#### What is expected
Your task is to quote the listing below exactly, beginning with its first line and ending on the line bearing "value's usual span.".

#### Data section
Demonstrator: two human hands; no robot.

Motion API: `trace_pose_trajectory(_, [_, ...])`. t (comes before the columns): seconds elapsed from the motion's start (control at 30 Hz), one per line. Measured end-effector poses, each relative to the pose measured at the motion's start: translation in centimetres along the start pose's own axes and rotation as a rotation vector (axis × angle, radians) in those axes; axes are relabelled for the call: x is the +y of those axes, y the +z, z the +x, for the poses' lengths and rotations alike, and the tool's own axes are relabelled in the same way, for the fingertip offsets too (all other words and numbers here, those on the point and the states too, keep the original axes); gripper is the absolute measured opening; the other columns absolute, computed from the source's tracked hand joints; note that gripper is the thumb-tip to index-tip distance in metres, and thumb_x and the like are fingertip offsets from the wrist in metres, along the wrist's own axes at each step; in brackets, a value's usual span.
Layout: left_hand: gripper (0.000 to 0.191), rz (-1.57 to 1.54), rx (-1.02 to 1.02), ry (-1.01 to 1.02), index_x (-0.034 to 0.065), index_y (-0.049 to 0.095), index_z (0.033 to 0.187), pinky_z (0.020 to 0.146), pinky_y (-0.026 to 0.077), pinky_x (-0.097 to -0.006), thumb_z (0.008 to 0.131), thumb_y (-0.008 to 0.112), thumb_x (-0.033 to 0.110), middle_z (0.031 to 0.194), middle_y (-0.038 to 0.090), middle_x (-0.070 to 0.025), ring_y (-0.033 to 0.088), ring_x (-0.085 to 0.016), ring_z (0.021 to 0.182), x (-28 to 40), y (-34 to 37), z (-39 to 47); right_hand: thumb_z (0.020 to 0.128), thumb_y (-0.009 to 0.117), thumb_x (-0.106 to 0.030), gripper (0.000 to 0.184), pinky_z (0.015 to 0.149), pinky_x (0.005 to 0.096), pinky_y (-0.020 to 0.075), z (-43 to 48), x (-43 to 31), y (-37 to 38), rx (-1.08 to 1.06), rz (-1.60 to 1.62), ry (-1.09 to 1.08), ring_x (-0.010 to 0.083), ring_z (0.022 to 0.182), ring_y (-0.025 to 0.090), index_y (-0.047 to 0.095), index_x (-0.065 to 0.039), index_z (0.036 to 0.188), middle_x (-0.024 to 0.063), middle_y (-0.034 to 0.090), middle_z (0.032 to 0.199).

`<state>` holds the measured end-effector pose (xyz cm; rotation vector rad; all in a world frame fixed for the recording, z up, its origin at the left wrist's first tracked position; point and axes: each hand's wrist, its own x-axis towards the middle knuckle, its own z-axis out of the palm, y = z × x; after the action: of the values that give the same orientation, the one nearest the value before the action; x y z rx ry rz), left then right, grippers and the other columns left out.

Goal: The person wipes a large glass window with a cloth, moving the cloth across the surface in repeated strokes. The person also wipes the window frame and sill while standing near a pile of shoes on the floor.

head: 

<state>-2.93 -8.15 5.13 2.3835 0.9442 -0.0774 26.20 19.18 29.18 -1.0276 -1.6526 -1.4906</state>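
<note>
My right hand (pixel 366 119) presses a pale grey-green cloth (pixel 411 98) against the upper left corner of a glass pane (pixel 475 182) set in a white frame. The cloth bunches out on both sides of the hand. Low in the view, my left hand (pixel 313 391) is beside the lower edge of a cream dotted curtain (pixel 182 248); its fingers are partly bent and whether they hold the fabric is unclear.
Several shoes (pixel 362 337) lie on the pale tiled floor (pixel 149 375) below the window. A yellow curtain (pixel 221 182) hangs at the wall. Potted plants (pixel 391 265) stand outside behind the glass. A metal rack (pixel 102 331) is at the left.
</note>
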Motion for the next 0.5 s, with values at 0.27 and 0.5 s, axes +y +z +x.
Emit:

#### Response to the exercise
Demonstrator: two human hands; no robot.

Motion API: `trace_pose_trajectory(_, [_, ...])`. t (comes before the columns): seconds elapsed from the motion's start (control at 30 Hz), one per line. Measured end-effector poses, each relative to the pose measured at the motion's start: translation in centimetres along the start pose's own axes and rotation as a rotation vector (axis × angle, radians) in those axes; axes are relabelled for the call: x is the +y of those axes, y the +z, z the +x, for the poses' lengths and rotations alike, and the tool's own axes are relabelled in the same way, for the fingertip offsets too (all other words and numbers here, those on the point and the states too, keep the original axes); gripper is the absolute measured opening; the other columns absolute, computed from the source's tracked hand joints; note that gripper is the thumb-tip to index-tip distance in metres, and thumb_x and the like are fingertip offsets from the wrist in metres, along the wrist's own axes at each step; in brackets, a value's usual span.

Nothing remains to be added to this answer.